* **What the task asks**
The answer must be every line below that holds the word "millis".
────
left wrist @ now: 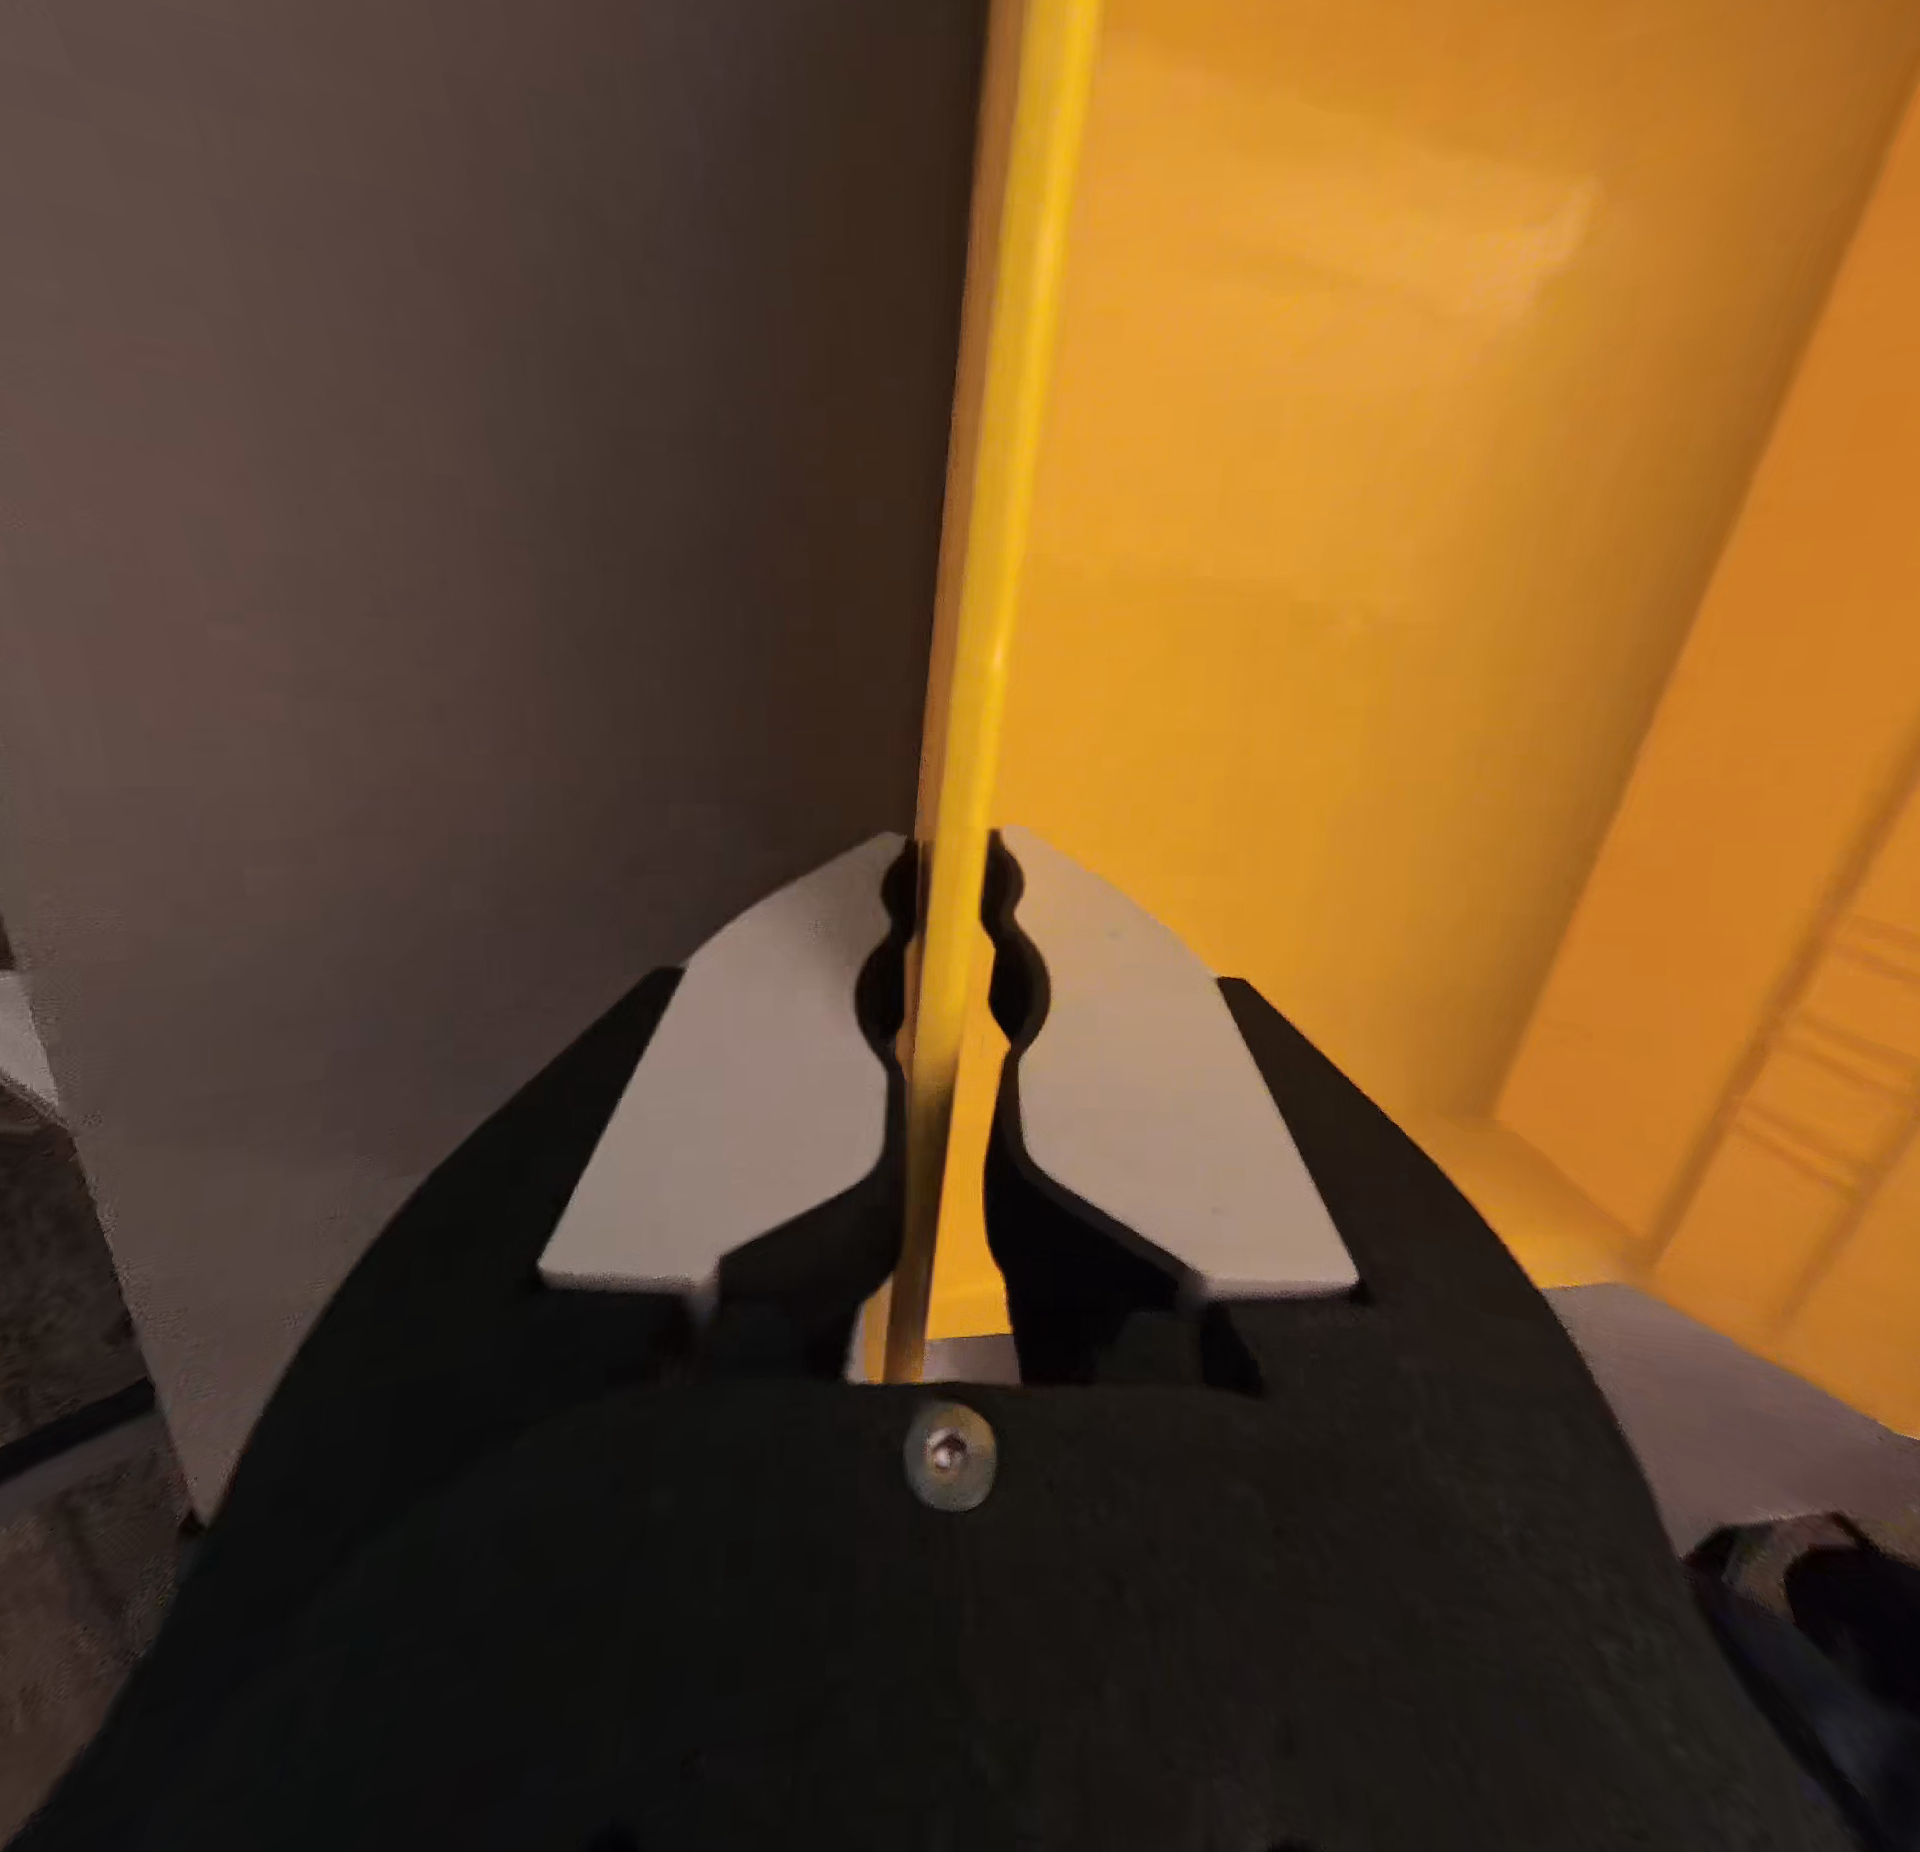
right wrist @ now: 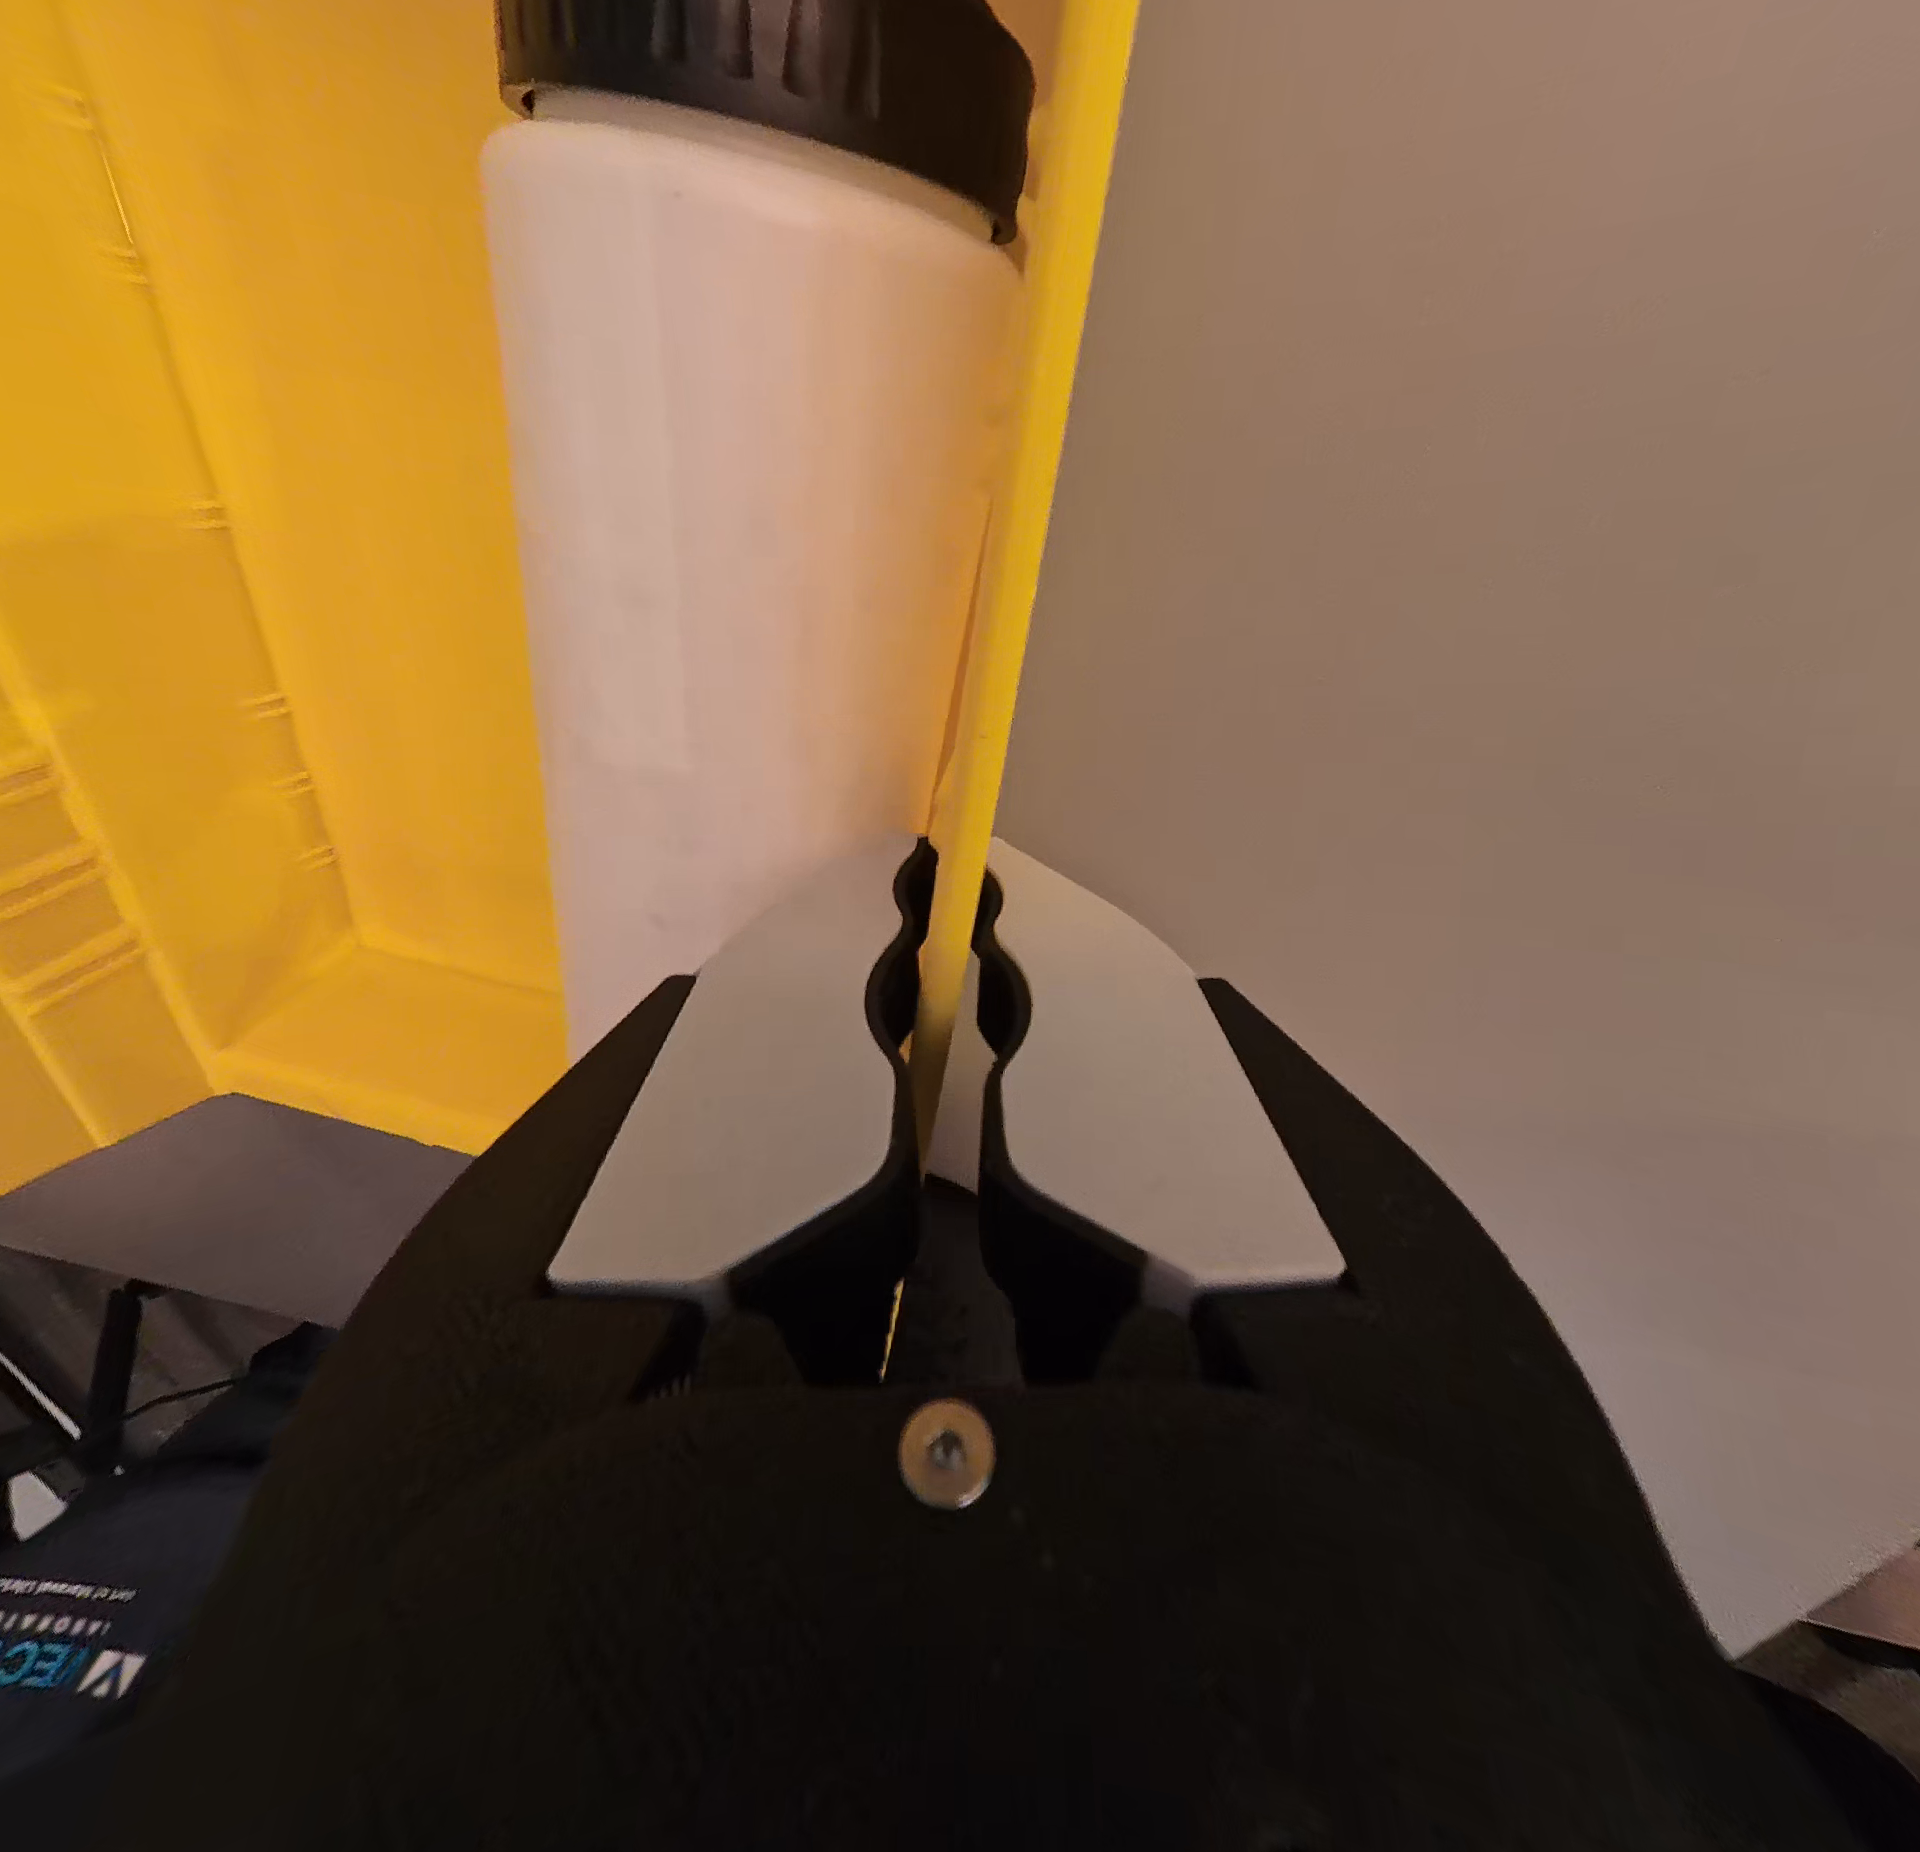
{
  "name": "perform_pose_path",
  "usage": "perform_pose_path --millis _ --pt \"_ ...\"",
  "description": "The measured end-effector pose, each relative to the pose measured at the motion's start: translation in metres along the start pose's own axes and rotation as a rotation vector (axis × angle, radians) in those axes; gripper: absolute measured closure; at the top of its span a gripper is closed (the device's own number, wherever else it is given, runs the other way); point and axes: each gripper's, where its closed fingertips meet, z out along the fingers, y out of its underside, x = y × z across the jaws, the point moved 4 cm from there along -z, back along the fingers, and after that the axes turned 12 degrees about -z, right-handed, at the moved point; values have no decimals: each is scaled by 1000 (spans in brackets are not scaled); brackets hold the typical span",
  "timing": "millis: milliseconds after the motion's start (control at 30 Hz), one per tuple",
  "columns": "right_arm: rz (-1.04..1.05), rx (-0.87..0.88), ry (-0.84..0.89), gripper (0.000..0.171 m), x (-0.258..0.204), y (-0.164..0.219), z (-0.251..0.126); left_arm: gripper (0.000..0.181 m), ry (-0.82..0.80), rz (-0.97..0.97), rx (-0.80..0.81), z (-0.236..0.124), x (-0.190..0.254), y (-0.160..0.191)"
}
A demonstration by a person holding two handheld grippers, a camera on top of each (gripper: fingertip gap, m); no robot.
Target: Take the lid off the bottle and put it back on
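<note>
Left wrist view: left gripper [left wrist: 951, 857] clamped on the thin rim of a yellow bin [left wrist: 1403, 555], jaws closed either side of that wall; no bottle visible here, grey tabletop [left wrist: 468, 452] outside.

Right wrist view: right gripper [right wrist: 951, 862] likewise pinching the bin's opposite rim. Bottle [right wrist: 748, 514] inside the bin, just left of the jaws, long axis running away from the camera, black lid [right wrist: 769, 46] on at the far end. Probably touching the wall, hard to confirm. Right side nearer.
</note>
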Motion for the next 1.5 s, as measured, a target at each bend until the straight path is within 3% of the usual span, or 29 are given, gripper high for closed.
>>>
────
* **Answer to this problem**
  "usage": "perform_pose_path --millis _ --pt \"_ ...\"",
  "timing": "millis: milliseconds after the motion's start (control at 30 Hz), one per tuple",

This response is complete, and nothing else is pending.